Entre 1987 et 1999, le couple a été victime d'une série de treize cambriolages, parfois de façon rapprochée alors que le système d'alarme de la parfumerie, installé à l'angle de la rue Domyné-de-Verzet et de la place d'Armes, était relié directement au commissariat de police, situé à 150 mètres de là. « Notre outil de travail a été complètement pulvérisé ; notre trésorerie est tombée à sec. Nous ne pouvions plus continuer ni économiquement, ni physiquement et psychologiquement d'ailleurs… », expliquait à l'union au mois de mars dernier, Philippe Girodie qui a décidé avec son épouse de « fuir » la cité rose pour s'installer dans le Var.
43 coups de masse
Tout avait pourtant bien débuté pour les deux Vitryats. Ils acquièrent en 1979, la parfumerie qui a vite pignon sur rue. « En 10 ans, nous sommes passés d'un chiffre d'affaire de 61 000 € à 260 000 € », confie Philippe Girodie. Ce qui ne manque pas d'attirer l'attention. En septembre 1987, la boutique est le théâtre d'un premier cambriolage, le premier d'une série de 13. À chaque fois, le mode opératoire était identique. Des bandes organisées, venues de Seine-et-Marne qui défonçaient la vitrine au moyen d'une voiture bélier, avant de faire main basse sur les parfums de luxe sans être inquiétées. Et c'est bien là que le bât blesse. Le commissariat, pourtant implanté à moins de 150 mètres du commerce, n'a jamais réussi à interpeller les casseurs. « Lors du 13e casse, 43 coups de masse ont été donnés sur la vitre blindée, de quoi ameuter un quartier me direz-vous. La place d'Armes oui mais pas la police… », déplore le propriétaire de La Désirade.

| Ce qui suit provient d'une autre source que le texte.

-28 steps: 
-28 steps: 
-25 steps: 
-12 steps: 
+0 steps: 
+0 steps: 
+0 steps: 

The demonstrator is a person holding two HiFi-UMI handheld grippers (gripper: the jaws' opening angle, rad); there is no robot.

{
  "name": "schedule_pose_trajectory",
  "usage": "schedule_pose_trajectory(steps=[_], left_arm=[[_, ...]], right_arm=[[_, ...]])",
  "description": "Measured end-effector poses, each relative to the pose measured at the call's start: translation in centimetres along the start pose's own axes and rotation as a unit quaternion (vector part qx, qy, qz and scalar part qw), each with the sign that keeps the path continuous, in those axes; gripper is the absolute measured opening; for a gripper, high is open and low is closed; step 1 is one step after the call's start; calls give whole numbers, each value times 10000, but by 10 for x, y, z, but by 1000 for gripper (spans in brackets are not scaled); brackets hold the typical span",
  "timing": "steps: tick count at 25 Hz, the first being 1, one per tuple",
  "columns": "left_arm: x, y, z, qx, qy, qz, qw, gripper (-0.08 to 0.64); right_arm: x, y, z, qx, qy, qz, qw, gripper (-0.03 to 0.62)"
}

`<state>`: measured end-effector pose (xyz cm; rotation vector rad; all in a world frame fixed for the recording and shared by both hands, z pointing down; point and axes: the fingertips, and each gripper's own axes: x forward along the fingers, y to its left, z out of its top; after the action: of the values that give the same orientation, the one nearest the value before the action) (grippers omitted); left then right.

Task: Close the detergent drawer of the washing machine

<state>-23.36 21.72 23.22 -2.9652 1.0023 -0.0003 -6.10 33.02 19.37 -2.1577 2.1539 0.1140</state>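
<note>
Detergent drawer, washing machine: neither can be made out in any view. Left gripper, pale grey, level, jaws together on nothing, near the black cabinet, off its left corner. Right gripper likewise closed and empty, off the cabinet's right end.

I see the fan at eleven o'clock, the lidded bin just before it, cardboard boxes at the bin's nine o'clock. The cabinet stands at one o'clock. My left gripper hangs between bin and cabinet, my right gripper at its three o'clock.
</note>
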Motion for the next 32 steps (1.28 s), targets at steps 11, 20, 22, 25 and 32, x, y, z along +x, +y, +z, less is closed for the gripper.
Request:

Rapidement, les assureurs imposent un système de sécurité de plus en plus stricte. « La Désirade ? C'était Fort Knox ! L'alarme devait être reliée au commissariat, les vitres blindées et à l'épreuve des balles et des grilles placées devant les vitres. Sans compter les plots scellés sur le trottoir », énumère le septuagénaire. Des assurances qui ne réussissent pas à couvrir le préjudice financier. Et encore moins, le préjudice moral subi par les Girodie. « Les salariés ont fini par lâcher leur emploi. Alors que nous envisagions sérieusement de développer notre affaire ». La mort dans l'âme, le couple de commerçants doit se résoudre à baisser le rideau. Il décide de porter l'affaire devant les tribunaux.
12 000 euros de frais de justice
Le 7 janvier 2010, après 10 ans de procédure, la faute lourde de l'État a enfin été reconnue. « C'est un jugement innovant », assure, Me Kroell, l'avocat nancéien de Philippe et Françoise Girodie. « D'habitude l'État est condamné quand la police a mal fait son travail, dans les cas de bavure par exemple. Dans ce cas précis, il est condamné parce que la police n'a pas bougé, n'a pas fait son travail ».
Le tribunal, jugeant que les policiers auraient dû faire preuve d'une vigilance accrue, a estimé que le préjudice méritait réparation. Un préjudice que le couple Girodie évaluait à 300 000 €. Bien loin donc des 90 000 € obtenus. « La procédure nous a déjà coûté près de 12 000 € ».
Philippe Girodie, s'il reste intarissable sur l'aventure commerciale de La Désirade, il lui est encore difficile d'évoquer sa chute. « N'en déplaise à certains, je peux dire que comme d'autres entrepreneurs de Vitry-le-François, on a fait vivre le commerce de la cité rose pendant plusieurs décennies ». L'homme se souvient encore aujourd'hui de certains commentaires. « Deux cambriolages, on plaint les commerçants touchés. Treize, ça anesthésie ! À l'époque, certains Vitryats ont même pensé que nous étions à l'origine des cambriolages ». Et de confier : « J'ai encore du mal à l'avouer mais j'ai parfois pensé à l'autodéfense… À me cacher dans les cabines UV de La Désirade pour me faire justice. Le bon sens l'a finalement emporté ».
Une condamnation qui si elle ne comble pas un préjudice moral inchiffrable, risque pourtant de faire jurisprudence.